→ The task: When you transcribe the entries below, keep the wording exact and omit the pictures.

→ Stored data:
....
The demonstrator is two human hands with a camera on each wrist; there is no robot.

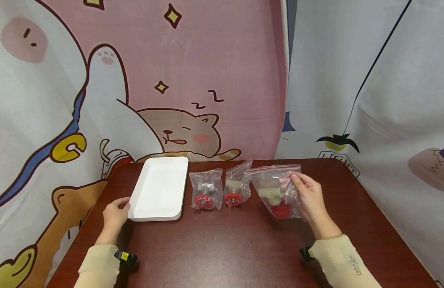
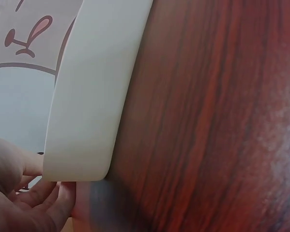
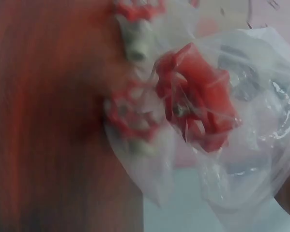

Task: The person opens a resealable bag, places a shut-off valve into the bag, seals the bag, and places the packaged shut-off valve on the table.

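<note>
My right hand (image 1: 310, 196) pinches the upper right edge of a clear zip bag (image 1: 256, 176), held up off the table. Inside it is a valve with a pale body and a red handwheel (image 1: 280, 209); in the right wrist view that red wheel (image 3: 200, 99) shows large through the plastic. At the near left edge of a white tray (image 1: 157, 190), my left hand (image 1: 115, 216) grips the rim. The left wrist view has its fingers (image 2: 48, 205) at the tray's corner, partly hidden behind the wall (image 2: 89, 96).
Two more bagged valves with red handwheels, one metallic (image 1: 206, 190) and one pale-bodied (image 1: 234, 190), lie between the tray and the held bag. All rest on a dark red-brown table (image 1: 222, 252). Printed cloth (image 1: 225, 52) hangs behind the table.
</note>
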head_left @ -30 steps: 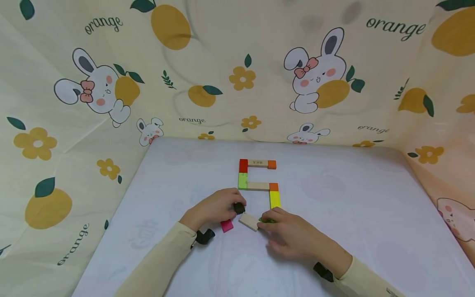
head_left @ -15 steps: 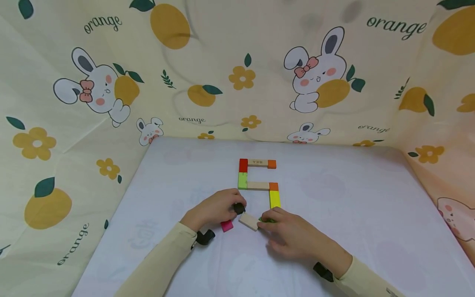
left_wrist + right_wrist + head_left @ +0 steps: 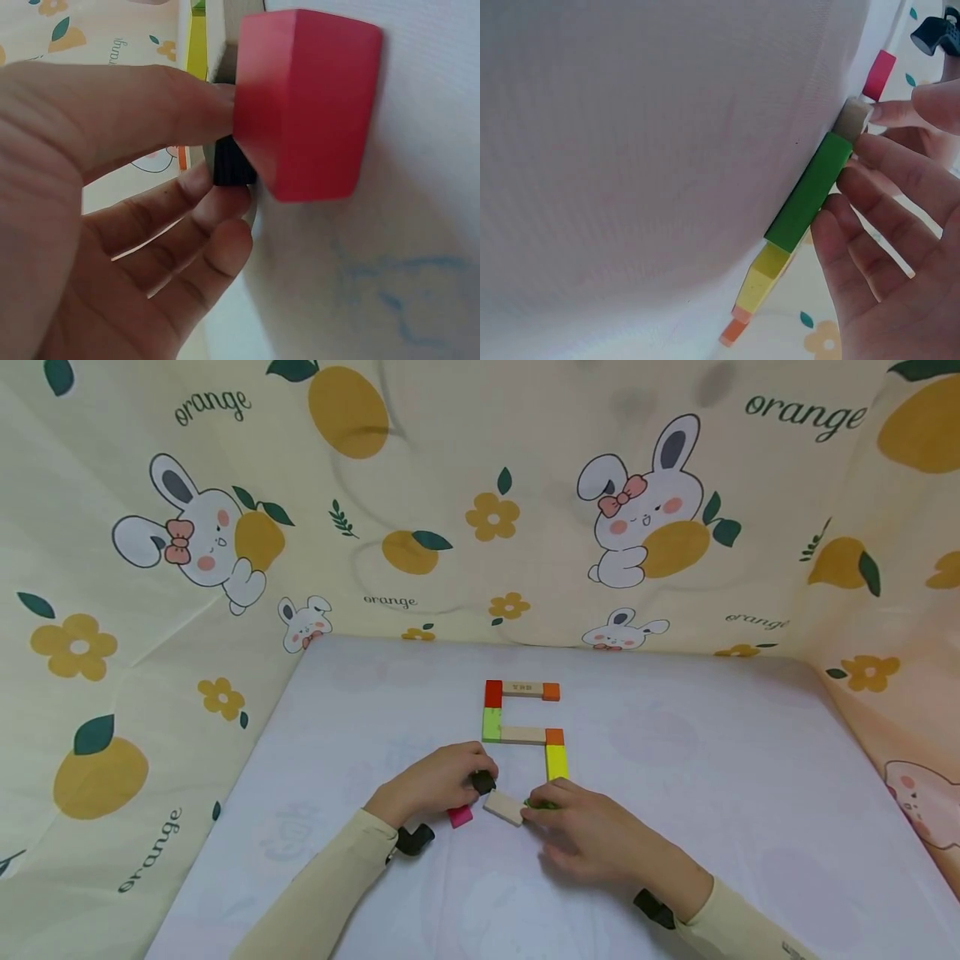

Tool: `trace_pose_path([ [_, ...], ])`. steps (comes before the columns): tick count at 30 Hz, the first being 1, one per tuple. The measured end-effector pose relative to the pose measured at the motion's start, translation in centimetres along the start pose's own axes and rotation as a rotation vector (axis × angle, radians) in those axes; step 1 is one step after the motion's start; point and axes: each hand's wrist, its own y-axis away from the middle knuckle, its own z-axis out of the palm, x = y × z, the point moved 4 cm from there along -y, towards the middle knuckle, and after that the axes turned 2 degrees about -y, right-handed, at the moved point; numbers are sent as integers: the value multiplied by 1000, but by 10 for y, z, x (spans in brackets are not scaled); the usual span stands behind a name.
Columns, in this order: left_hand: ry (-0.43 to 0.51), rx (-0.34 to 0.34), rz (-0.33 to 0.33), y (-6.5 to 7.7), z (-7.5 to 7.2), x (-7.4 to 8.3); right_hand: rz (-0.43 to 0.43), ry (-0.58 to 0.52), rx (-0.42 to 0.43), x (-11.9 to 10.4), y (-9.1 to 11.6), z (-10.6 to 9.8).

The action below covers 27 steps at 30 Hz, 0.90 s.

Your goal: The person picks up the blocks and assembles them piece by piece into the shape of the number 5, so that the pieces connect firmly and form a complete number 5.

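Observation:
My left hand [image 3: 442,774] pinches a small black block [image 3: 234,163] between thumb and fingertips. Just nearer than it lies a pink-red block [image 3: 322,105], partly under the hand in the head view. A pale wooden block [image 3: 504,807] rests slantwise between the two hands, one end by the black block. On the right, my right hand [image 3: 592,827] touches a green block [image 3: 810,191] along its side with lightly bent fingertips, its thumb apart from the block. The green block is mostly covered from above. One end meets a yellow block [image 3: 557,762]; the other is at the wooden block.
Further back on the white table [image 3: 712,760], blocks form an angular outline: a red block [image 3: 492,693], a light-green block [image 3: 491,725], two wooden blocks and two orange ones. Behind them rises a printed cloth [image 3: 435,435]. Each wrist bears a black camera.

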Motion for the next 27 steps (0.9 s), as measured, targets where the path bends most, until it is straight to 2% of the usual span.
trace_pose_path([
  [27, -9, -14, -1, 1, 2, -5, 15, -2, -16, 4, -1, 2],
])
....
→ Exercise result:
The demonstrator is two human hands with a camera on each wrist; there is no robot.


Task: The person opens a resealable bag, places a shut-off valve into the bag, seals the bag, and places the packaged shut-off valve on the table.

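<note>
My right hand (image 1: 310, 196) pinches the upper right edge of a clear zip bag (image 1: 256, 176), held up off the table. Inside it is a valve with a pale body and a red handwheel (image 1: 280, 209); in the right wrist view that red wheel (image 3: 200, 99) shows large through the plastic. At the near left edge of a white tray (image 1: 157, 190), my left hand (image 1: 115, 216) grips the rim. The left wrist view has its fingers (image 2: 48, 205) at the tray's corner, partly hidden behind the wall (image 2: 89, 96).
Two more bagged valves with red handwheels, one metallic (image 1: 206, 190) and one pale-bodied (image 1: 234, 190), lie between the tray and the held bag. All rest on a dark red-brown table (image 1: 222, 252). Printed cloth (image 1: 225, 52) hangs behind the table.
</note>
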head_left @ -30 steps: 
head_left @ -15 steps: 
left_wrist + right_wrist + head_left @ +0 steps: 

Tool: `trace_pose_path([ [_, ...], ])`. steps (comes before the columns): tick count at 30 Hz, the first being 1, one per tuple. The measured end-effector pose relative to the pose measured at the motion's start, translation in centimetres along the start pose's own axes and rotation as a rotation vector (axis × angle, radians) in those axes; step 1 is one step after the motion's start; point and axes: each hand's wrist, its own y-axis away from the middle knuckle, its own z-axis out of the palm, x = y × z, the point moved 4 cm from there along -y, towards the middle knuckle, and after that the axes turned 2 degrees about -y, right-handed, at the moved point; numbers are sent as integers: the value multiplied by 1000, but by 10 for y, z, x (spans in brackets are not scaled); the usual span stands behind a name.
Columns, in this order: left_hand: ry (-0.43 to 0.51), rx (-0.34 to 0.34), rz (-0.33 to 0.33), y (-6.5 to 7.7), z (-7.5 to 7.2), x (-7.4 to 8.3); right_hand: rz (-0.43 to 0.43), ry (-0.58 to 0.52), rx (-0.42 to 0.43), x (-11.9 to 10.4), y (-9.1 to 11.6), z (-10.6 to 9.8).

The action below covers 27 steps at 30 Hz, 0.90 s.

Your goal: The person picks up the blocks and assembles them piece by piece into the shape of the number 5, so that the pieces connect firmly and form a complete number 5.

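Observation:
My left hand [image 3: 442,774] pinches a small black block [image 3: 234,163] between thumb and fingertips. Just nearer than it lies a pink-red block [image 3: 322,105], partly under the hand in the head view. A pale wooden block [image 3: 504,807] rests slantwise between the two hands, one end by the black block. On the right, my right hand [image 3: 592,827] touches a green block [image 3: 810,191] along its side with lightly bent fingertips, its thumb apart from the block. The green block is mostly covered from above. One end meets a yellow block [image 3: 557,762]; the other is at the wooden block.
Further back on the white table [image 3: 712,760], blocks form an angular outline: a red block [image 3: 492,693], a light-green block [image 3: 491,725], two wooden blocks and two orange ones. Behind them rises a printed cloth [image 3: 435,435]. Each wrist bears a black camera.
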
Motion for the next 27 steps (0.9 s), as measured, targets where the path bends most, until it is straight to 2% of the usual span.
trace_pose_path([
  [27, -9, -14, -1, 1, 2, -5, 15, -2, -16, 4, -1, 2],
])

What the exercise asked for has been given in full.